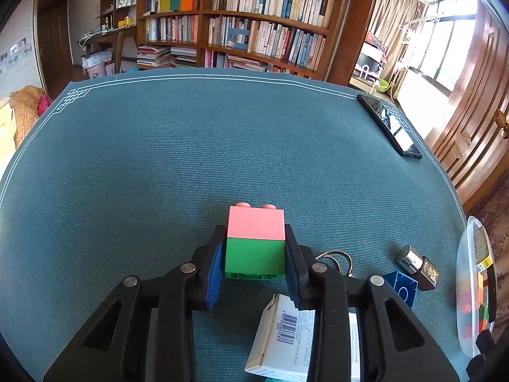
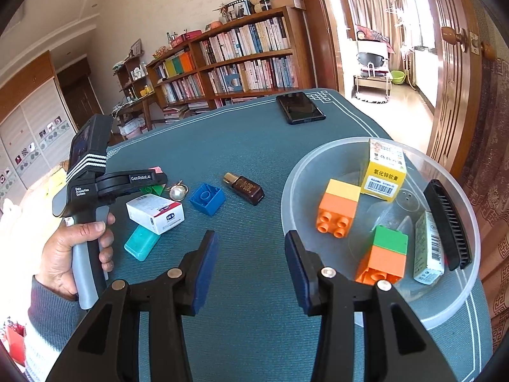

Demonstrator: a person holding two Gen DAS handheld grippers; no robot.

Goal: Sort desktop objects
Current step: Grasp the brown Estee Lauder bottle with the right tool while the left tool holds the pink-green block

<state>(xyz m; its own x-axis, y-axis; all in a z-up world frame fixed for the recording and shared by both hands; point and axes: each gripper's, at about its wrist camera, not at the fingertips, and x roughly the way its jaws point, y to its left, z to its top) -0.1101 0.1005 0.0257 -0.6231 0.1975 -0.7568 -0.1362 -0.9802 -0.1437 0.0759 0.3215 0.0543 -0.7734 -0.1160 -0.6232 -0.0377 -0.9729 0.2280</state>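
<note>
Pinching the pink-and-green block stack point(image 1: 255, 242), the left hand-held gripper point(image 1: 254, 270) readies it for the clear bowl point(image 2: 305, 165). The right hand-held gripper point(image 2: 251, 254) hangs spread and empty over the tabletop point(image 2: 248, 146).

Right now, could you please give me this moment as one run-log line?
left tool: shut on pink-and-green block stack | right tool: open, empty, beside clear bowl | blue brick: on mat, unsorted

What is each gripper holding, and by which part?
The left gripper clamps the pink-on-green plastic brick stack by the green brick's two sides. The right gripper holds nothing.
</note>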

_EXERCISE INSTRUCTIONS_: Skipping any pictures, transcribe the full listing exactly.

_COMPLETED TASK_:
Demonstrator: a person holding two Gen DAS handheld grippers; no robot.

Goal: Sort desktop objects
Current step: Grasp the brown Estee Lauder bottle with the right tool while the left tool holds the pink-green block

<state>(xyz m; its own x-axis, y-axis; all in a z-up world frame fixed for the recording and shared by both hands; point and axes: each gripper's, at about its wrist camera, not at the fingertips, and x roughly the way its jaws point, y to its left, z to its top) -0.1101 0.1005 0.0257 -0.6231 0.1975 -0.7568 -0.1362 -0.9802 -0.1437 0.0759 0.3215 0.0543 -0.7734 -0.1160 -0.6232 -0.0377 -0.9729 0.2280</state>
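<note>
Pinching the pink-and-green block stack point(image 1: 255, 242), the left hand-held gripper point(image 1: 254, 270) readies it for the clear bowl point(image 2: 305, 165). The right hand-held gripper point(image 2: 251, 254) hangs spread and empty over the tabletop point(image 2: 248, 146).

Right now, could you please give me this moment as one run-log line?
left tool: shut on pink-and-green block stack | right tool: open, empty, beside clear bowl | blue brick: on mat, unsorted

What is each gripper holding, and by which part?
The left gripper clamps the pink-on-green plastic brick stack by the green brick's two sides. The right gripper holds nothing.
</note>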

This exercise has nothing further to it.